“As We Are Now” series
From my early childhood, I remember numerous family visits to cemeteries. It wasn’t that we were abnormally morbid, or a large family with many relatives who had already “passed on.” In fact, we didn’t know any of the people whose markers we examined. My family was just doing something that’s not uncommon in New England: checking out old gravestones. Since my father had been a history major in college and his parents lived in New England, it seemed natural that we should find ourselves exploring old cemeteries, looking for memorable epitaphs and designs.
Along with the consideration of aesthetics, cemetery folk art offers us windows into the lives and cultures of other people from other times. In summing up individual lives, cemetery art tells us something about what people of a certain time and place collectively valued and how they defined their lives.
Around 1980 I discovered that some modern cemeteries featured something of a revival in cemetery folk art. Since about the start of the Industrial Revolution, gravestones mostly offered the basic facts: name, date of birth and date of death. But in the 1970s gravestones and their surroundings began to feature folk art that told us something more about the person or persons they marked. This included images of worldly possessions or pastimes, representations of work occupations or spiritual beliefs, and notes either from or to the deceased.
I took a lot of photographs exploring this subject in the early 80s, but then dropped the project as my attentions focused on other aspects of my life. In the fall of 2008, equipped with a new digital camera and visiting my sister in Texas, we explored some local cemeteries and found that modern cemetery folk art has flourished. I have been photographing it ever since.
What does cemetery folk art tell us about the person memorialized? What does today’s folk art tell future generations about us? What does that tell us about ourselves? And how do we deal with the mystery of Life and Death today? These are questions I’m exploring with these photographs.

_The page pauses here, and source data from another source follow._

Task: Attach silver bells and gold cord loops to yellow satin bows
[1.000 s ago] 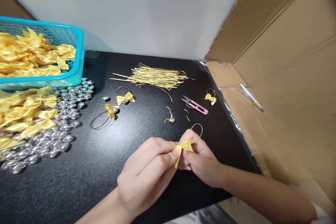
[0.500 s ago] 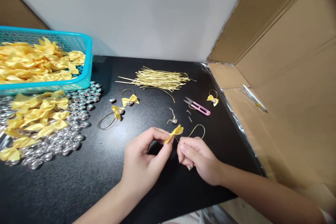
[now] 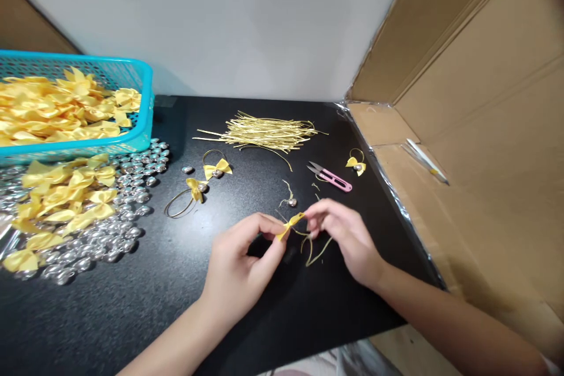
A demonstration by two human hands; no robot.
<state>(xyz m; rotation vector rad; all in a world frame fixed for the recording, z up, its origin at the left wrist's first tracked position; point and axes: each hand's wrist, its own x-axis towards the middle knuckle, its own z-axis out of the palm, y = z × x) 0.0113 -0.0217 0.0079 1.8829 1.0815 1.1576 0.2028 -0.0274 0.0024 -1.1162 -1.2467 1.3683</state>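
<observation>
Between the thumb and index finger of my left hand (image 3: 241,261) is a small yellow ribbon bow (image 3: 289,226). The fingertips of my right hand (image 3: 350,244) are at the bow's right wing and appear to pinch it; the thumb is partly hidden. A thin gold cord (image 3: 312,261) runs from the bow and hangs in a loop below the right fingers. Just beyond the bow lies a silver bead (image 3: 292,202) beside a bit of frayed cord. Pink thread snips (image 3: 335,181) lie farther back, blades apart.
A bundle of gold cords (image 3: 268,131) lies at the back. Bows with beads and cord loops rest at left (image 3: 196,189) and right (image 3: 356,164). On the left are a turquoise basket (image 3: 147,106) of bows and a heap of silver beads (image 3: 112,247). Cardboard walls (image 3: 484,100) stand right.
My right hand has let the cord go slack and moved up to the bow's right wing. The cord now droops in a loop below. My left hand keeps its hold.
</observation>
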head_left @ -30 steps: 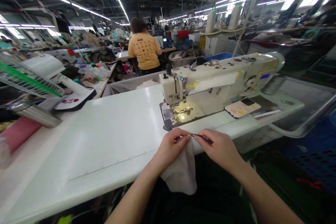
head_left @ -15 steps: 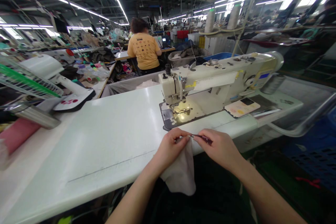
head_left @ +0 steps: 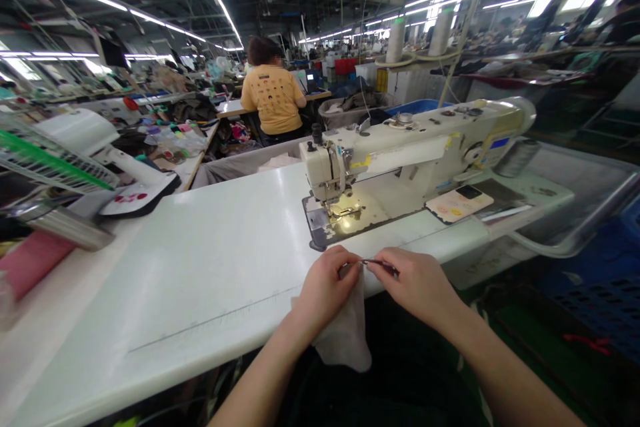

In addition, I’m creating a photographic record of what this folk art looks like while it’s new and fresh. Just as most old cemetery art we find today has weathered and faded to near illegibility, modern cemetery art will eventually suffer a similar fate. Depending on the materials and technology involved, that process can happen fairly quickly.
The title of this project – “As We Are Now” – derives from part of a popular epitaph on old gravestones: “Stranger pause, as you pass by. As you are now so once was I. As I am now so you must be. Prepare for death and follow me.”
My approach of photographing these gravestones in color on sunny days was inspired by a more recent observation of modern life, taken from the Beatles: “Penny Lane is in my ears and in my eyes, there beneath the blue suburban skies.”
Postscript (5/31/2010): CNN has an item on their website titled “What headstones say about the living.” It’s interesting, though almost all the examples they present are of older gravestones.